Rice, the British expert, said he isn't so sure that marijuana-derived
drugs are ready for prime time. Even so, he said, scientists have learned
much in the past two years about how the chemicals in marijuana infiltrate
the body and bind with the receptors that produce its effects.
Researchers have known about the active ingredient THC since 1964, and
doctors can prescribe Marinol, a drug made from a synthetic form of it. But
while some AIDS and cancer patients take Marinol to control nausea and
improve appetite, experts say it's not as effective as marijuana itself
because it doesn't absorb easily through the mouth.

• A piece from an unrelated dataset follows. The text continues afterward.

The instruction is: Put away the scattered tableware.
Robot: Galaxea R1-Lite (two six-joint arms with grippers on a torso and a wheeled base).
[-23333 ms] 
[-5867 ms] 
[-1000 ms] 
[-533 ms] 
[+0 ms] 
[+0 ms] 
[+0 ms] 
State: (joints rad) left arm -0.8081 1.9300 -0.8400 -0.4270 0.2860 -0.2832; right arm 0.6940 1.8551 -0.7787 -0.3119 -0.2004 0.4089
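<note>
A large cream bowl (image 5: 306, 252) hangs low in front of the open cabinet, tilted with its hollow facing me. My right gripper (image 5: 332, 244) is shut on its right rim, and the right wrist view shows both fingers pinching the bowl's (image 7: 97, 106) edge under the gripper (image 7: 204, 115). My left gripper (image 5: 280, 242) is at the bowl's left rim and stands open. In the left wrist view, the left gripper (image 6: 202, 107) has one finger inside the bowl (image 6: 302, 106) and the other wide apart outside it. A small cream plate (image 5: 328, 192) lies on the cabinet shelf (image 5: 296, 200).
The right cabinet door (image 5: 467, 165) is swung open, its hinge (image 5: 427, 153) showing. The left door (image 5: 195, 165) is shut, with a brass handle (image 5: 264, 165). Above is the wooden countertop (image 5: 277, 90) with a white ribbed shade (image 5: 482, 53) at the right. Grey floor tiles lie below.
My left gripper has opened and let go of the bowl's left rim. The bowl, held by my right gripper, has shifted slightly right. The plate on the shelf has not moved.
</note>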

Also, Marinol costs more than a joint. Drugstore.com offers Marinol in the
highest dose available for $14 a pill.
Marijuana researchers face other obstacles. "These compounds are very
difficult to work with," Rice said.
What's more, smoking isn't healthy -- although in some cases, long-term
risks don't matter.
"If you have terminal cancer patients, they'll die before they run into the
lung problem," said Dr. Mark Wallace, chief of a pain clinic at UCSD. But
in general, doctors want to avoid "trading one problem for another."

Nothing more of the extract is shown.